Fiscalité revenus fonciers

Bien gérer une location suppose de maîtriser les règles fiscales qui s’appliquent selon le type de location choisi. Dans le cadre d’une location vide, les recettes issues de la location sont déclarées comme des revenus fonciers.

Mais qu’entend-on exactement par revenus fonciers ? Quels sont les régimes déclaratifs auxquels vous pouvez être soumis ? Faisons le point sur la fiscalité des revenus fonciers.

Définition des revenus fonciers

Les revenus fonciers désignent les loyers perçus d’une location non meublée. Ils ne concernent que les loyers réellement empochés au cours de l’année civile. Des montants spécifiques peuvent venir s’ajouter à ces derniers. C’est le cas des frais appliqués par convention à la charge de l’occupant (taxe foncière…) ou encore des subventions et des indemnités, comme celles de l’Anah.

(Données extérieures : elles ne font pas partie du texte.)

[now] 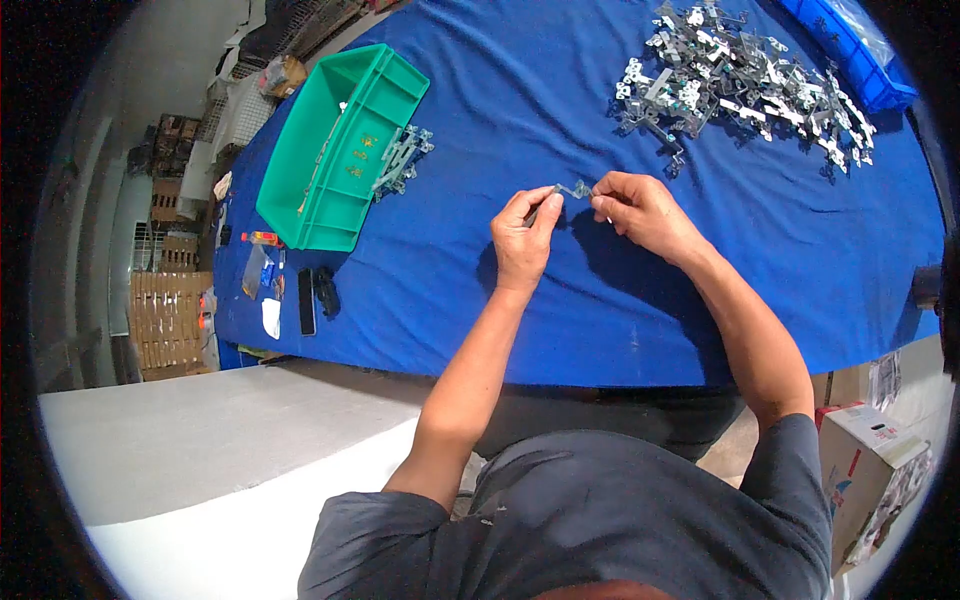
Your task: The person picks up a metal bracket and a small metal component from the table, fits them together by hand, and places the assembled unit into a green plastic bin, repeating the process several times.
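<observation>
Both hands work above the middle of the table (560,320), which is covered in blue cloth. The left hand (522,240) is closed in a pinch on one end of a small metal bracket (572,189); the right hand (640,208) pinches the other end with thumb and forefinger, remaining fingers curled. The bracket is held clear of the cloth, between the two hands, nearer the far edge than the near one. A heap of like metal parts (745,75) lies toward the far right corner, well apart from the hands, just beside a blue bin (850,50) at that corner. A green bin (340,145) sits at the far left, with a few parts (403,157) touching its right wall. A phone (307,300) and small items lie near the left edge. Risks, as judged: the bracket is small and held by fingertips only, so a slip would drop it onto the cloth or off the near edge into the lap; stamped edges could nick a fingertip under pressure; the heap looks tangled, so pulling one piece may drag others; the parts beside the green bin lie loose outside it and could be knocked off. Writing: yellow marks show inside the green bin and print on a box (870,470) at lower right, neither legible; no brand can be read.
</observation>
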The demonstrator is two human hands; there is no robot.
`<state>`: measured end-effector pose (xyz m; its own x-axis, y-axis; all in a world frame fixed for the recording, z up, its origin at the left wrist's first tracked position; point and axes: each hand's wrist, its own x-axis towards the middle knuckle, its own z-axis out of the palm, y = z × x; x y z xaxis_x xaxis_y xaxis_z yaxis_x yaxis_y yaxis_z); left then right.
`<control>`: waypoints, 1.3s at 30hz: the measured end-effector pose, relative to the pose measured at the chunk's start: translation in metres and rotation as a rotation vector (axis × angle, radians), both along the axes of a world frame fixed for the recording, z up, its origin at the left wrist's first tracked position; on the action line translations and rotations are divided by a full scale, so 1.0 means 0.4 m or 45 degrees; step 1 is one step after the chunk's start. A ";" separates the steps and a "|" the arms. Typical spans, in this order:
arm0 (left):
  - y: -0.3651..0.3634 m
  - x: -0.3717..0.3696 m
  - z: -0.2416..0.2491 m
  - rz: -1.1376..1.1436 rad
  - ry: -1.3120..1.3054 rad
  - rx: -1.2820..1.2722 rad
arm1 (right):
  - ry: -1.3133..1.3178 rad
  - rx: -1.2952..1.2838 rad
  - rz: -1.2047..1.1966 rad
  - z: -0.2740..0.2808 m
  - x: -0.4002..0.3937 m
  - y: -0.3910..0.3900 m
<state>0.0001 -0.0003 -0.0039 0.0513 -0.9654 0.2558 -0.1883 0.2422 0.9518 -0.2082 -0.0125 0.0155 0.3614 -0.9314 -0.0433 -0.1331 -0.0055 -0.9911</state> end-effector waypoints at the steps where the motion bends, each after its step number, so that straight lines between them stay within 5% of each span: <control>1: -0.002 0.000 -0.003 0.001 0.000 0.002 | 0.034 0.040 -0.028 0.013 0.001 0.003; 27: -0.004 -0.010 -0.004 -0.053 0.004 0.012 | -0.094 -0.086 -0.110 -0.019 0.010 0.003; 31: -0.005 -0.002 -0.003 -0.046 -0.220 -0.011 | -0.099 -0.061 -0.081 -0.010 0.011 0.004; 37: 0.000 -0.008 0.017 -0.100 -0.290 -0.058 | 0.034 -0.679 -0.394 -0.033 0.012 -0.014; 39: -0.009 -0.005 -0.006 -0.045 -0.189 -0.104 | -0.075 -0.282 -0.323 -0.015 -0.002 -0.012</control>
<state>-0.0019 -0.0037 -0.0062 -0.0268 -0.9416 0.3357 -0.3152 0.3266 0.8911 -0.2089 -0.0173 0.0097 0.1129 -0.9764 0.1842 -0.1004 -0.1956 -0.9755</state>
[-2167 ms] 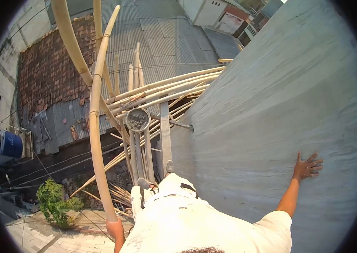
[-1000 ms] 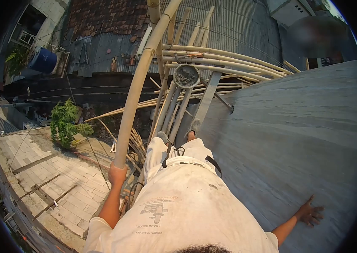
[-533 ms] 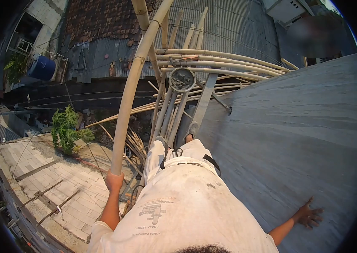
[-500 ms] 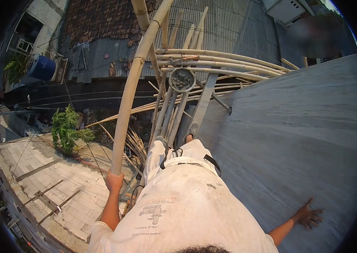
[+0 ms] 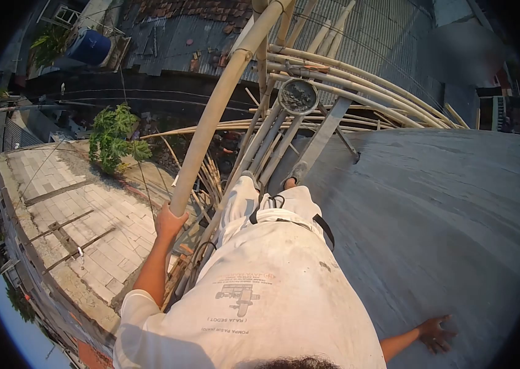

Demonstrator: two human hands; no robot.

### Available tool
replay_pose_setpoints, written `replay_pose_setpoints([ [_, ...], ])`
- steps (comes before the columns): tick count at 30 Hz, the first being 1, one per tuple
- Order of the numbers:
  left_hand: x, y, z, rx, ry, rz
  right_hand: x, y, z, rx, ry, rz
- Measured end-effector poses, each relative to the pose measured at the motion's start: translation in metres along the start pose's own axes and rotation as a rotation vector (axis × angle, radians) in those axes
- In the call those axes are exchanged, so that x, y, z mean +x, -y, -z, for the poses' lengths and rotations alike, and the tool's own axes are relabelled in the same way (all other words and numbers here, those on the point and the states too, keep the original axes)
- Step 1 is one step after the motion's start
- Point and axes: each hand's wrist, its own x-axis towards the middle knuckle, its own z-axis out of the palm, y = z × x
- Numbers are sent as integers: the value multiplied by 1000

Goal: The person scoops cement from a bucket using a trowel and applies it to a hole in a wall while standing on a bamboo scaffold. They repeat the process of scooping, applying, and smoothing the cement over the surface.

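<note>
Blue plastic marks the upper left of the frame: one barrel (image 5: pixel 90 48) on a rooftop, with one leafy green plant (image 5: pixel 114 136) just below and right of it. Beneath that, at centre left, lies one paved flat roof (image 5: pixel 82 215) of pale tiles.

Your left hand (image 5: pixel 169 222), left of centre, is wrapped tight around one thick bamboo pole (image 5: pixel 223 104), fingers closed about its lower end. The pole runs up and to the right from your grip, out past the top edge of the frame.

Right of the pole, in the upper middle, you stand on a platform of lashed bamboo poles (image 5: pixel 272 138); there are several, too bunched to count exactly. One round bucket (image 5: pixel 297 96) holding grey mix sits on them near the top centre. Your two feet show just below it, one shoe (image 5: pixel 297 172) on a flat plank beside the poles.

The right half of the frame is one grey plastered wall (image 5: pixel 444 203). Your right hand (image 5: pixel 436 334), at lower right, lies flat against it with fingers spread apart, holding nothing.
</note>
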Motion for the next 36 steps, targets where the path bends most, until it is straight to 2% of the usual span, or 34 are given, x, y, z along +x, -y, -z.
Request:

La fiscalité sur les revenus fonciers exclut donc les charges locatives, prises en charge par l’occupant. La déclaration aux impôts est basée sur les revenus fonciers.

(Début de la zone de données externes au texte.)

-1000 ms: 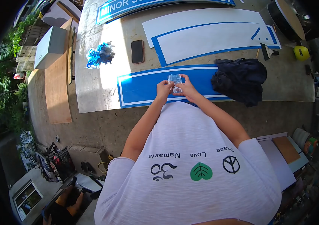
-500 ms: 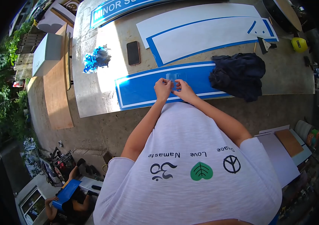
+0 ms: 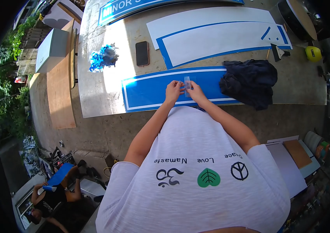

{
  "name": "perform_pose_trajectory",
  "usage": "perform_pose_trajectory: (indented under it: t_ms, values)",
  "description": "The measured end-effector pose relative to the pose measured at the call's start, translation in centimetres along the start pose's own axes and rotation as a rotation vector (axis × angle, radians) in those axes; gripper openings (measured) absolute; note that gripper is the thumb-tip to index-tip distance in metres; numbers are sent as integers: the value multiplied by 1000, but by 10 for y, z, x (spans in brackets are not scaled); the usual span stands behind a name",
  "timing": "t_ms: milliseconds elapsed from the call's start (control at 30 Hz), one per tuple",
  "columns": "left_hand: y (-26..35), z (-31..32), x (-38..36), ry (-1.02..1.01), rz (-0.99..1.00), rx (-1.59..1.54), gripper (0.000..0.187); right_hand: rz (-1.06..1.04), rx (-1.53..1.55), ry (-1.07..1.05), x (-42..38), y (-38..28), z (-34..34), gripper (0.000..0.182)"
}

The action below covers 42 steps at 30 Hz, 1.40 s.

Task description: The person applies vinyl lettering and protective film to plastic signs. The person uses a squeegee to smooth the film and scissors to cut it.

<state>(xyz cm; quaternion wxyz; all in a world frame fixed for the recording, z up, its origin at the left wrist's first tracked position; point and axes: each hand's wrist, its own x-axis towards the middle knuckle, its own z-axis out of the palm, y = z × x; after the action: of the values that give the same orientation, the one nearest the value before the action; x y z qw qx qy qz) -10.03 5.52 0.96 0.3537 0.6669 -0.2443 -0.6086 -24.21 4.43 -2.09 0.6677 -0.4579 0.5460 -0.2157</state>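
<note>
A blue sign panel [image 3: 149,93] with a white border line lies along the near edge of the table. Over its middle, my right hand [image 3: 196,94] pinches a small clear plastic strip [image 3: 187,82]. My left hand [image 3: 173,93] is just left of the strip, fingers closed and pointing toward it; what lies between its fingertips is too small to make out. On the panel's right end rests a crumpled dark cloth [image 3: 250,81], hiding that end.
Beyond the panel are a phone [image 3: 142,53], crumpled blue film scraps [image 3: 103,57] and white sheets with blue edging [image 3: 219,40]. A scraper [image 3: 277,53] and a yellow tape measure [image 3: 313,53] sit at right. Behind at lower left, a person [image 3: 54,198] holds a blue sheet [image 3: 60,174].
My hands have moved slightly apart, and the clear strip now stands by my right fingers. The view has shifted a little. The person at lower left has leaned back with the blue sheet.
</note>
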Motion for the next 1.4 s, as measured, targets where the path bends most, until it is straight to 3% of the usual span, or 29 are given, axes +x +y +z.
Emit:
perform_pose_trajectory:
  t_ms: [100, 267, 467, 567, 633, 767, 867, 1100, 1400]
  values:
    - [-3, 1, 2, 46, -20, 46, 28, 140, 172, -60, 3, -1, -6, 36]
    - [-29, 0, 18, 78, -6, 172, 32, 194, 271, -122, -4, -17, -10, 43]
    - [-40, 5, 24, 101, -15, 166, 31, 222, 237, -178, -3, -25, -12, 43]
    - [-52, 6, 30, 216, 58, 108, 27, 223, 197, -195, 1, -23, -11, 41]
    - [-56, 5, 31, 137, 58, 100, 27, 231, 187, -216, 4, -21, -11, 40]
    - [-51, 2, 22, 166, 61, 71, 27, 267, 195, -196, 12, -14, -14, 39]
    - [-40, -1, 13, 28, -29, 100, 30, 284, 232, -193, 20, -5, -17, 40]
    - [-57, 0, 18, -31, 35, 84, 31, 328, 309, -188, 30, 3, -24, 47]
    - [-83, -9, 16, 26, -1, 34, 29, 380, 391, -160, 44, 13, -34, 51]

Investir dans un programme neuf en Corse

Régime fiscal de vos recettes locatives

La déclaration de vos revenus fonciers repose sur le régime déclaratif qui s’applique. Ce régime peut être défini en fonction du montant des revenus à déclarer à la fin de l’année civile. Dans le cadre d’une location nue, deux options s’offrent à vous. Chaque régime donne droit à des avantages fiscaux différents.

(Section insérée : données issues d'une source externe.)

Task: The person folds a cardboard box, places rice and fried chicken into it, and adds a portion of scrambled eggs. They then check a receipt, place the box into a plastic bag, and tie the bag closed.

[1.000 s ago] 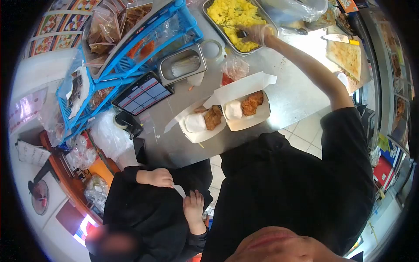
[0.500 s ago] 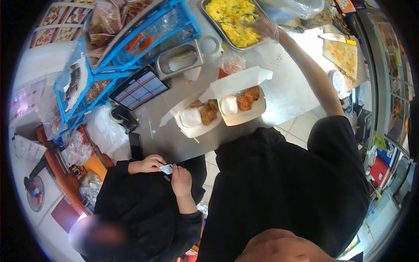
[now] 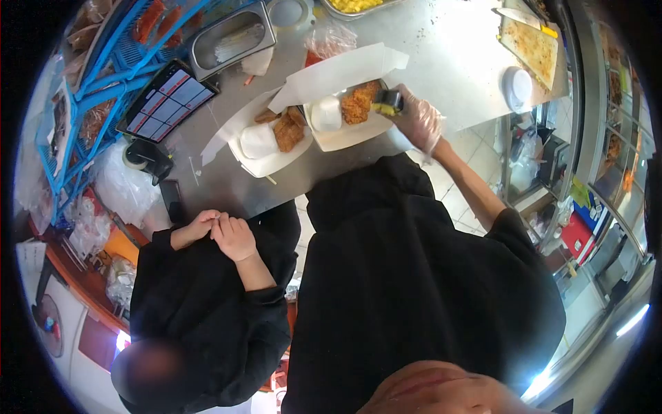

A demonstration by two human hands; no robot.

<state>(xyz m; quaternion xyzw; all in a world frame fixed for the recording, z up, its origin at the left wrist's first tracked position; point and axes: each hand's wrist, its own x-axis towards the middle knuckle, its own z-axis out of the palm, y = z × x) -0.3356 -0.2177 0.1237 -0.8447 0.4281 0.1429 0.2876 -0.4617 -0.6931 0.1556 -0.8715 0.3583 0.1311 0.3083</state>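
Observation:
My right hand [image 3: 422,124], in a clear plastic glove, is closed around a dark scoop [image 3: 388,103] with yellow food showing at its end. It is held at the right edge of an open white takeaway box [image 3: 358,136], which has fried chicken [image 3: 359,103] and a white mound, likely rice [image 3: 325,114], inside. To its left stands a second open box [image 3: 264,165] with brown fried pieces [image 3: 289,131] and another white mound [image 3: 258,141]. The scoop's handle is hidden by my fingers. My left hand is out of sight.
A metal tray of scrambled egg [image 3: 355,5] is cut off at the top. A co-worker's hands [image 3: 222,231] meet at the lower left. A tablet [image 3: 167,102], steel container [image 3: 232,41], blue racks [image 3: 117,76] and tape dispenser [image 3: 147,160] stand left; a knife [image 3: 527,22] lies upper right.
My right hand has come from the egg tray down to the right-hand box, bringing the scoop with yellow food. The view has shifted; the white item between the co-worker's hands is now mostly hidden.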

  • Le régime forfaitaire s’applique pour des loyers annuels de moins de 15 000 euros, charges non incluses. Sous ce régime, vous bénéficiez d’un abattement de 30 % sur les loyers, pour la couverture des charges et frais engagés.
  • Le régime réel s’applique systématiquement dès lors que vos loyers annuels, charges non incluses, franchissent les 15 000 euros. Il vous permet de retrancher les frais et charges engagés pour le bien à vos revenus fonciers. Notez que vous demandez à être soumis à ce régime, même si vos revenus fonciers sont inférieurs au seuil de 15 000 euros.

Le résultat foncier est toujours bénéficiaire, et après l’application de l’abattement, il vient s’ajouter à vos autres revenus (salaires, allocations…). Le calcul de votre impôt est ensuite réalisé sur la base du résultat.

Le résultat peut être bénéficiaire ou déficitaire. Dans le premier cas, il vient compléter vos revenus annuels, pour ensuite être soumis à l’impôt sur le revenu. Sinon, vous avez la possibilité de le déduire sur le revenu global annuel pour réduire le montant considéré pour calculer l’impôt.

En savoir plus sur les charges déductibles

Les charges déductibles des revenus fonciers concernent :

  • Les dépenses liées à l’entretien, à la réparation ou l’amélioration du logement ;
  • Les frais pris en charge pour le compte du locataire, non remboursés au 31 décembre de l’année de son départ ;
  • Les provisions pour charges de copropriété ;
  • Les taxes ;
  • Les frais de gestion locative professionnelle ;
  • Les primes d’assurance ;
  • Les intérêts du crédit immobilier.

Conclusion

Dans le cadre d’une location nue, vos revenus fonciers peuvent donc être déclarés sous le régime forfaitaire ou le régime réel. Réfléchissez bien avant de choisir votre régime pour optimiser la fiscalité sur vos revenus fonciers.